Monday Morning Quarterback Part II
By BOP Staff
April 2, 2014
Kim Hollis: Sabotage, another one of Arnold Schwarzenegger's attempts at being relevant in the action genre, earned just $5.3 million this weekend. What's the problem here?
Edwin Davies: The problem is that Arnold stopped appearing in action films at exactly the right time in his career, then returned to them at exactly the wrong time. When he went into politics, his appeal as a leading man was already on the wane. After enjoying a really stellar run from the late '80s through to the mid-'90s, he appeared in disappointments/flops like End of Days, The 6th Day, Jingle All The Way, and the career-and-rhyme ruining likes of Batman and Robin and Collateral Damage. Even though Terminator 3, which was his last non-cameo role before becoming Governor of California, took $150 million, it still cost $200 million and sold only about half as many tickets as Terminator 2, so even his swan song was a bit of a mixed blessing. He could still draw crowds when in a known property, but his days as someone who could draw huge crowds to an original movie were pretty much numbered, and bowing out with a film that opened at number one at the box office seemed like a good note to go out on.
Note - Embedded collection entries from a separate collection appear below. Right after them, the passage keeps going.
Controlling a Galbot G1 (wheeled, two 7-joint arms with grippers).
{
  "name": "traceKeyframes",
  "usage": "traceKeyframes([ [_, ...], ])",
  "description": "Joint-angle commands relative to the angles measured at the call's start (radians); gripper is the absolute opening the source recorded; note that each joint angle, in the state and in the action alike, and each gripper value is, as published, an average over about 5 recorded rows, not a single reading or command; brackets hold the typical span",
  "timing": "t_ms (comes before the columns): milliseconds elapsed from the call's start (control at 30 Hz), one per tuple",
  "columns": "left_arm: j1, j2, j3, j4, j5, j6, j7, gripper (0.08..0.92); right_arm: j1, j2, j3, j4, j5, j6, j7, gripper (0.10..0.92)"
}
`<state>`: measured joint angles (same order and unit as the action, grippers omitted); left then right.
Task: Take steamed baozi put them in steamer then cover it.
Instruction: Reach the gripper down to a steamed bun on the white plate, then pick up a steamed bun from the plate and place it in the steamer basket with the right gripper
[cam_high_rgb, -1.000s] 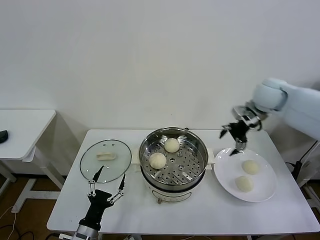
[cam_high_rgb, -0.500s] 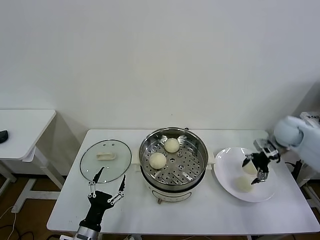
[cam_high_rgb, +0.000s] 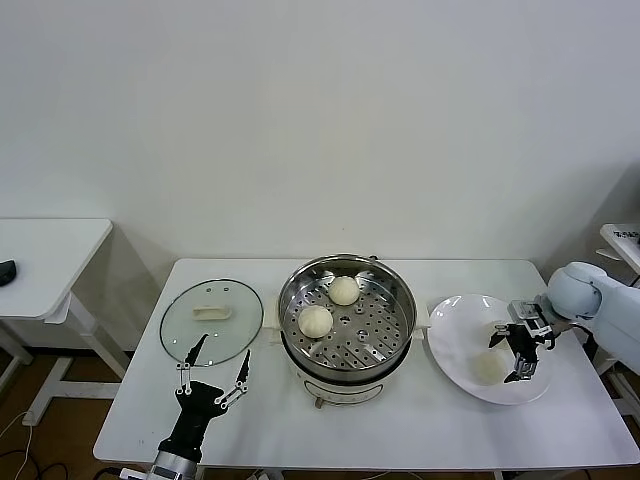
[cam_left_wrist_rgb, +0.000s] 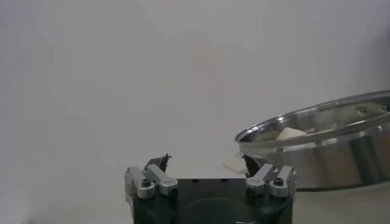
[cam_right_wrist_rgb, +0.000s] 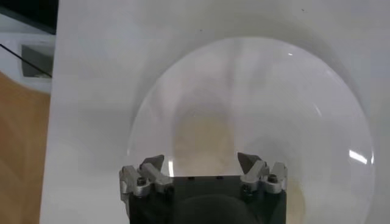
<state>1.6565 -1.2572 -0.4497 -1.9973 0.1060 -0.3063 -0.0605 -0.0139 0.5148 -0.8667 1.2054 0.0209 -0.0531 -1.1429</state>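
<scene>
White tabletop (cam_high_rgb: 400, 430), head view, contents listed by clock position about its centre. Centre: steamer (cam_high_rgb: 347, 318), a round shiny steel pot with a perforated tray on a white base, uncovered. Inside it, two steamed baozi: one bun (cam_high_rgb: 343, 290) toward 12 o'clock of the tray, one bun (cam_high_rgb: 315, 320) toward 9 o'clock, close to each other but apart. At 9 o'clock of the steamer: cover (cam_high_rgb: 211, 321), a clear glass lid with metal rim and cream handle at its middle, lying flat on the tabletop just beside the steamer. At 3 o'clock of the steamer: white plate (cam_high_rgb: 455, 340), carrying two further baozi; the nearer bun (cam_high_rgb: 488, 367) sits toward 5 o'clock of the plate, the other bun (cam_high_rgb: 497, 331) is partly hidden behind the right arm's tool. Right tool (cam_high_rgb: 521, 352): low over the plate's 3 o'clock side, jaws spread wide and holding nothing, standing at the two buns; whether it touches either cannot be told. In the right wrist view the plate (cam_right_wrist_rgb: 317, 91) fills the frame and a pale bun (cam_right_wrist_rgb: 204, 143) lies ahead of the spread right tool (cam_right_wrist_rgb: 203, 163). Left tool (cam_high_rgb: 212, 366): at 7 o'clock of the tabletop, near the front edge, its tips just beside the cover's near rim, jaws wide apart and empty. Left wrist view: left tool (cam_left_wrist_rgb: 206, 162) with the steamer's steel wall (cam_left_wrist_rgb: 323, 146) ahead. Second white table (cam_high_rgb: 45, 250) at far 9 o'clock, well apart.
</scene>
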Motion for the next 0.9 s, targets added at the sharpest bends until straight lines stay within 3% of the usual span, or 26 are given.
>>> traceKeyframes([
  [33,0.001,-0.001,-0.004,0.004,0.001,0.000,-0.002,0.823,-0.050,0.030,0.028,-0.022,-0.018,-0.005,0.031,0.823],
  [167,0.002,-0.002,-0.005,0.005,0.000,-0.001,-0.003,0.823,-0.049,0.041,0.023,-0.028,-0.022,-0.008,0.028,0.819],
  [533,0.003,-0.002,-0.004,0.000,0.000,0.000,-0.002,0.823,0.037,0.020,0.000,0.019,-0.023,-0.004,-0.007,0.676],
  [767,0.003,0.005,-0.001,-0.005,-0.001,-0.003,-0.002,0.823,0.396,0.033,-0.165,0.116,-0.040,0.115,-0.083,0.657],
  [900,0.002,0.011,0.002,-0.006,-0.004,-0.007,-0.002,0.823,0.645,0.106,-0.318,0.172,0.056,0.212,-0.106,0.656],
])
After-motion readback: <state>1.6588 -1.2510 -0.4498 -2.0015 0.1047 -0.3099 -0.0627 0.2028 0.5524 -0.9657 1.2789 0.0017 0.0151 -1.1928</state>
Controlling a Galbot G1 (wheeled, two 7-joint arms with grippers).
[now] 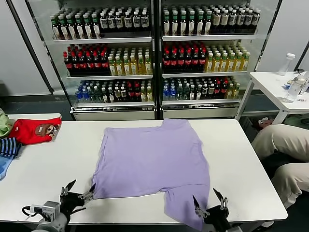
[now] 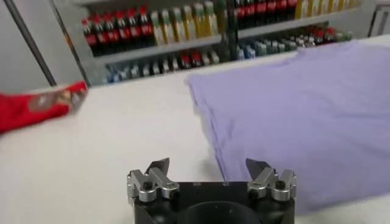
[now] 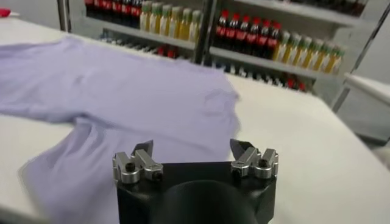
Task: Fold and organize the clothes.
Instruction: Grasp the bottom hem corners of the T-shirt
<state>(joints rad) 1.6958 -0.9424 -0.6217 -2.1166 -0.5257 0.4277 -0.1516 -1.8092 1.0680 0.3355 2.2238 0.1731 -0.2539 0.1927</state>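
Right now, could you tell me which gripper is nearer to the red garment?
Left. The left gripper hovers open at the table's near edge, on the red garment's side. The right gripper is over the lavender T-shirt's near sleeve, farther off.

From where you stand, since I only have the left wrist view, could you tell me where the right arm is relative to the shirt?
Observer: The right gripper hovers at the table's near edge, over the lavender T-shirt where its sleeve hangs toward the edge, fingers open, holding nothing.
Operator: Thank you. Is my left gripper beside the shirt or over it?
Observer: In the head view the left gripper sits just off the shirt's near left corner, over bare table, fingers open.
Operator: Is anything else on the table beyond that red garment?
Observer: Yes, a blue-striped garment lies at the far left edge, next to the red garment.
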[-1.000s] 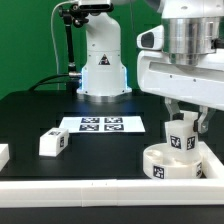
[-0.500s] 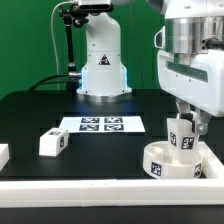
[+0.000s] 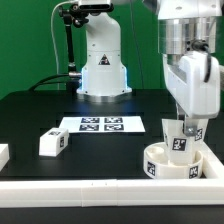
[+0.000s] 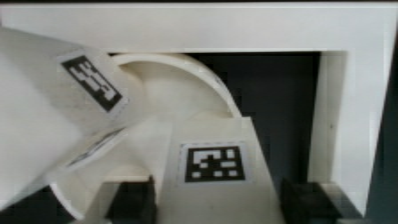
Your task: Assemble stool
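- The gripper was closed on an upright stool leg, its foot in the seat.
- Step judged: leg insertion; the next move probably needed twisting it home.

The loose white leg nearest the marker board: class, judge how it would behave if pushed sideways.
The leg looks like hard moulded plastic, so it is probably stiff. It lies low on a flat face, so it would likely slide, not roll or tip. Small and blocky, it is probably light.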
Then politics didn't really work out for him, so he had to return to what he knew how to do. Even though he was only away from action films for less than a decade, that's a long time in Hollywood, and the audience largely moved on to a younger generation of action stars. It's reached the point where many younger fans probably know him more for being a tabloid fixture and largely ineffectual politician who used to be in films, rather than a genuine movie star. Considering that the biggest films he's been in since un-retirement have been The Expendables and its sequel, a series whose appeal is based pretty much solely on Gen X nostalgia, I'd say that he doesn't really mean anything to audiences now, and the one he used to mean something to isn't interested in seeing Arnie as an old man doing what he used to do in his prime because it all looks so embarrassing. It doesn't help that he's come back with projects like Sabotage, which look kind of bland and uninteresting.
The crucial mistake that Arnie made, other than leaving action films in the first place, was trying to return with original, or at least unknown, properties. If you compare his return to Stallone's marginally more successful comeback, you can see that Sly reintroduced himself by starring in sequels to Rocky and Rambo, two of his biggest franchises, and even though he's stalled in the same way that his fellow Planet Hollywood founder has, he was at least able to make a splash by reminding people what he did so well. The announcement that he will somehow figure into the forthcoming Terminator sequel/reboot suggests that Arnie has learned that his best chance to have a success is to basically play the hits, but even that has its limits. He needs to figure out a new role for himself, since people clearly aren't interested in his old schtick anymore.